While Young deals with the conduct of a lawyer, many of the same considerations of confidentiality and undue constraint on the conduct of representatives in a court or tribunal setting apply to an agent or paralegal.
Returning to section 282(11.2) of the Insurance Act, it is likely that the application of this provision is contingent upon some fairly serious default by the representative of an insurer or an insured.
The same principles applied by McLaughlin J in Young and Marchand5 would suggest that section 282(11.2) is not meant to be a routine sanction for counsel or representatives whose practices offend an adjudicator, nor a standard sanction for a losing party. It is meant to apply to serious cases where the conduct of a representative, if unchecked, could bring the arbitration system and the administration of justice into disrepute, or where there was an abuse of the process.
While it is clear from Young that aggressive tactics may not alone attract a personal award of costs, incompetence or a failure to abide by the standards of a lawyer or representative could, if the result of the incompetence is delay or increased costs to the other party.
The decision of Pockele J. in Children's Aid Society of Huron County v. T.V.6 makes it clear that lengthy and ill prepared argument, prolixity, the lack of serious preparation, and a lack of acquaintance with the applicable law can, together, form the pre-condition for an order of costs against a lawyer.
In Mr. Isabella's case, I have already found that his failure to address the correspondence from the Insurer noting that the benefit had been paid, and his subsequent delay in recognizing that the matter should be withdrawn (until the pre-hearing on June 14, 2005) meant that the Insurer was put to unnecessary expense in defending a pointless arbitration.
I note in passing that at this second expense hearing Mr. Isabella ignored my earlier finding regarding the communications received from the Insurer at the time the arbitration was commenced and attempted to re-litigate my finding that he had either actual or constructive knowledge of the payment of the principal benefit in issue. I find that there is no reason to re-open my earlier decision, and proceed in this decision on the findings made earlier.

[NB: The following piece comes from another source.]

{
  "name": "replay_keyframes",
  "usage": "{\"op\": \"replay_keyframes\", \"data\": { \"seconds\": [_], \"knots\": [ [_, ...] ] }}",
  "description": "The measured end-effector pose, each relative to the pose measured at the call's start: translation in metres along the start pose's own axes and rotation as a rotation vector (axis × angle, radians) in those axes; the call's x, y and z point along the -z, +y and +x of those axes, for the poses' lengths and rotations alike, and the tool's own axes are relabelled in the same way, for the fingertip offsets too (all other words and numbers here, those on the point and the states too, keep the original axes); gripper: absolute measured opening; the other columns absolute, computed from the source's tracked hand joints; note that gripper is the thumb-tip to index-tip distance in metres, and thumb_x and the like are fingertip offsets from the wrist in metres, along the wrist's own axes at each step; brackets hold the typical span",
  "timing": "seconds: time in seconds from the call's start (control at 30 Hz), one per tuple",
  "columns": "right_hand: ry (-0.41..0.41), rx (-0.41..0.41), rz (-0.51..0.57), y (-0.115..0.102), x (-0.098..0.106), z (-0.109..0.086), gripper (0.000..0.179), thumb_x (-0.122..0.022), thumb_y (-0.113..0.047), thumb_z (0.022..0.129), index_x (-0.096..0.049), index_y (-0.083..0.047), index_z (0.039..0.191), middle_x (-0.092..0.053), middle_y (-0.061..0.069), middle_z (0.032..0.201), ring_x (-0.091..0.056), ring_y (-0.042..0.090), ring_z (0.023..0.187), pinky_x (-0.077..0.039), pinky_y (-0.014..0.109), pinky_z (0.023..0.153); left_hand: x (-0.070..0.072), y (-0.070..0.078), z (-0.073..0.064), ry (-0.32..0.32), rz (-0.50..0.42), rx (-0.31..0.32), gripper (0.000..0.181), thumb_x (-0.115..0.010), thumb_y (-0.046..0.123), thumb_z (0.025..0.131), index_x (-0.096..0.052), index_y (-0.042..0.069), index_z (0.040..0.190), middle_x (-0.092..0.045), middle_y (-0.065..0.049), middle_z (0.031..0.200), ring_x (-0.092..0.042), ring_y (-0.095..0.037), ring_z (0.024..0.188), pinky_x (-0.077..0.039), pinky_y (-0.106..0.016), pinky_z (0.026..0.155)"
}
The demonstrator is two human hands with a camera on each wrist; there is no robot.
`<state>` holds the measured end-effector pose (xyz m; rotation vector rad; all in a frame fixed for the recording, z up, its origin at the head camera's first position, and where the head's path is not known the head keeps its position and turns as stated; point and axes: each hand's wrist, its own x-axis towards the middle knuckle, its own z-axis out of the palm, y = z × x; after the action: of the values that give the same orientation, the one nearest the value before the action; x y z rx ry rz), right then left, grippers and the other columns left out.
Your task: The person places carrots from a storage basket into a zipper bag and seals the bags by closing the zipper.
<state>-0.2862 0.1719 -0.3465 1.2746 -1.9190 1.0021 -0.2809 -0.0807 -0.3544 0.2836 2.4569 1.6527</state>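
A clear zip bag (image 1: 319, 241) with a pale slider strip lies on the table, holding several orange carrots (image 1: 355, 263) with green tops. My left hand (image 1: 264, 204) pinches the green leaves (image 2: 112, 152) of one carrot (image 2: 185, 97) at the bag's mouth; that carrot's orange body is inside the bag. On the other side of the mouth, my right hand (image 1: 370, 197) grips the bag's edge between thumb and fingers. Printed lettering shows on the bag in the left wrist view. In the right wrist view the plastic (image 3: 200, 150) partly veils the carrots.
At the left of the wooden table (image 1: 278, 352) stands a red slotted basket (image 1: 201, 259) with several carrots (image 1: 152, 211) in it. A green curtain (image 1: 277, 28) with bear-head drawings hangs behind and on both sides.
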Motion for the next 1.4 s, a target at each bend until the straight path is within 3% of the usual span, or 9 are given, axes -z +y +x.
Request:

Mr. Isabella also argued that if his conduct was unreasonable, the proper recourse would be a court action against him and "let the court decide."
Mr. Isabella chose to file for arbitration on behalf of Mr. McCormack. Having chosen the venue he is ill-placed to argue that the dispute should properly be in the courts. What is at dispute here are a party's costs, and by whom they should be payable. That dispute is part and parcel and follows directly from the claim filed by Mr. Isabella. By enacting section 282(11.2) of the Insurance Act, the legislature has seen fit to make the conduct of litigation by an agent or lawyer the concern of an arbitrator appointed under that Act when expenses are at issue.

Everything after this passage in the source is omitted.